From the start, members who were more rooted in the traditional G.O.P., which had managed to win back the House majority in 1994 after 40 years, struggled to mesh with the Tea Party movement, which was driven to upend the status quo. Many top Republicans had voted for the bank bailout of 2008, a disqualifying capital crime in the eyes of the far-right activists.
Leading congressional Republicans were leery of the Tea Party’s thinly veiled racism, illustrated by insulting references to Mr. Obama and the questioning of his birthplace, though they said they saw the activists as mainly motivated by an anti-tax, anti-government fervor.
Traditional Republicans appeared at Tea Party rallies where they were barely tolerated, while the far-right Representatives Michele Bachmann of Minnesota and Steve King of Iowa, then outliers in the party, were the stars. They tried to mollify activists with tough talk on taxes and beating back the Obama agenda, but saw mixed results.
The Republican National Committee also sought to align itself with the Tea Party, encouraging angry voters to send virtual tea bags to Congress in a 2009 Tax Day protest. Tea Party activists rebuked the national party, saying it hadn’t earned the right to the tea bag message.
But the Tea Party paid huge electoral benefits to the House G.O.P. in 2010, as it swept out Democrats and swept in scores of relatively unknown far-right conservatives, some of whom would scorn their own leaders as much as the Democrats. The steady march to the modern House Republican Conference had begun.
“It truly was bottom up,” said Doug Heye, a Republican strategist who was then the spokesman for the R.N.C. “Then how do you have control over that? When you have that big a win, you are going to have people who just aren’t on your radar screen, but if they were, you would have tried to prevent them from winning their primary.”
In the Senate, the Tea Party was having a different effect. Far-right conservatives such as Sharron Angle in Nevada and Christine O’Donnell in Delaware managed to prevail in their primaries, only to lose in the general election. That cost Senate Republicans a chance to win a majority in that chamber. The extreme right has had less influence in the Senate than the House ever since.

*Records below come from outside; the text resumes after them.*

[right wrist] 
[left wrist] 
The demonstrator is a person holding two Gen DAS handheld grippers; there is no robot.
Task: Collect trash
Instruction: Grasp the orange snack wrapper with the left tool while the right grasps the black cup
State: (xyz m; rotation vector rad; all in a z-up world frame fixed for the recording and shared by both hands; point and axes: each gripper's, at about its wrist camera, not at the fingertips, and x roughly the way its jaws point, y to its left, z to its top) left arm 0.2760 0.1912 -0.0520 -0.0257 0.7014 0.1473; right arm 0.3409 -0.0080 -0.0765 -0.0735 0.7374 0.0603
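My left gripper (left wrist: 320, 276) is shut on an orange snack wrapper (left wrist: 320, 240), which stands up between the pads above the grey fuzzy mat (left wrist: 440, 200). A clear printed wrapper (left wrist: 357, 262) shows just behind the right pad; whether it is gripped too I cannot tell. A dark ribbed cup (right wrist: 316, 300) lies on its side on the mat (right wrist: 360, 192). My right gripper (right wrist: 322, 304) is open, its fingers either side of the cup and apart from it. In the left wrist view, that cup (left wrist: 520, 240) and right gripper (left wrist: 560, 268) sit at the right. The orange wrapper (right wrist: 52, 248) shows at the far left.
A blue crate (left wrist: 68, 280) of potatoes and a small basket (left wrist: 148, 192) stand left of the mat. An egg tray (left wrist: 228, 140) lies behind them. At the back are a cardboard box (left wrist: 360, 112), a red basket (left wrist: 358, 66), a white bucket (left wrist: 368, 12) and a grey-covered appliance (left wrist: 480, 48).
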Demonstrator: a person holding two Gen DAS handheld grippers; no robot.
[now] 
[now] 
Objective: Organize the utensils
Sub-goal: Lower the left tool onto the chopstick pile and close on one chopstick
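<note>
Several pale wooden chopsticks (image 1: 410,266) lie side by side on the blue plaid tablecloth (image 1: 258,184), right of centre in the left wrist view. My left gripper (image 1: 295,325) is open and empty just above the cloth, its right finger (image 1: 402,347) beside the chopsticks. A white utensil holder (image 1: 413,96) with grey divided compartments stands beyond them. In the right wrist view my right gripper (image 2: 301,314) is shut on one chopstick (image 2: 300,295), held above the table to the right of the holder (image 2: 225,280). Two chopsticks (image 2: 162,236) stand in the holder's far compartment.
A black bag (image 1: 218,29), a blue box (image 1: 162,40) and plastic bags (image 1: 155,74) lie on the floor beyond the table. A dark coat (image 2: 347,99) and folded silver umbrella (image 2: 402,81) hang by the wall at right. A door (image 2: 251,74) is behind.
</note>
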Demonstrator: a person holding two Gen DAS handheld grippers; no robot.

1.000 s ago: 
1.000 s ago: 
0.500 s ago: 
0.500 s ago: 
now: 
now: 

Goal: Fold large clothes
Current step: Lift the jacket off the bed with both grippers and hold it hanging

The ramifications of the far-right bargain for congressional Republicans quickly became clear. Mr. Cantor was defeated in 2014, and Speaker John A. Boehner, dogged by hard-line conservatives he branded “knuckleheads,” resigned in 2015. In 2018, Speaker Paul D. Ryan, Mr. Boehner’s successor and the party’s vice-presidential nominee in 2012, had his fill of clashes with President Donald J. Trump — who aligned himself with the Tea Party in its early days — and chose not to run for re-election.
Then Representative Kevin McCarthy — the last of a trio called the “Young Guns,” with Mr. Cantor and Mr. Ryan, that once seemed to be the future of the party — fell from the speakership in October. That ended the reign of House Republican speakers who had tried unsuccessfully to weaponize the ultraconservatives in their ranks while holding them at arm’s length.
Mr. McCarthy’s ouster cleared the way for Mr. Johnson, who was chosen only after House Republicans rejected more established leaders, Representatives Steve Scalise of Louisiana and Tom Emmer of Minnesota, who would have easily ascended in the previous era.
Despite his unquestioned conservative bona fides, Mr. Johnson is already encountering difficulties in managing the most extreme element within his ranks.
Last week, Freedom Caucus members blocked a spending measure in protest of Mr. Johnson’s decision to team with Democrats to push through a stopgap funding bill to avert a government shutdown.
The move underscored the far-right’s antipathy to compromise and the dominance it now enjoys in the House, and raised the prospect that Mr. Johnson could face another rebellion if he strays again.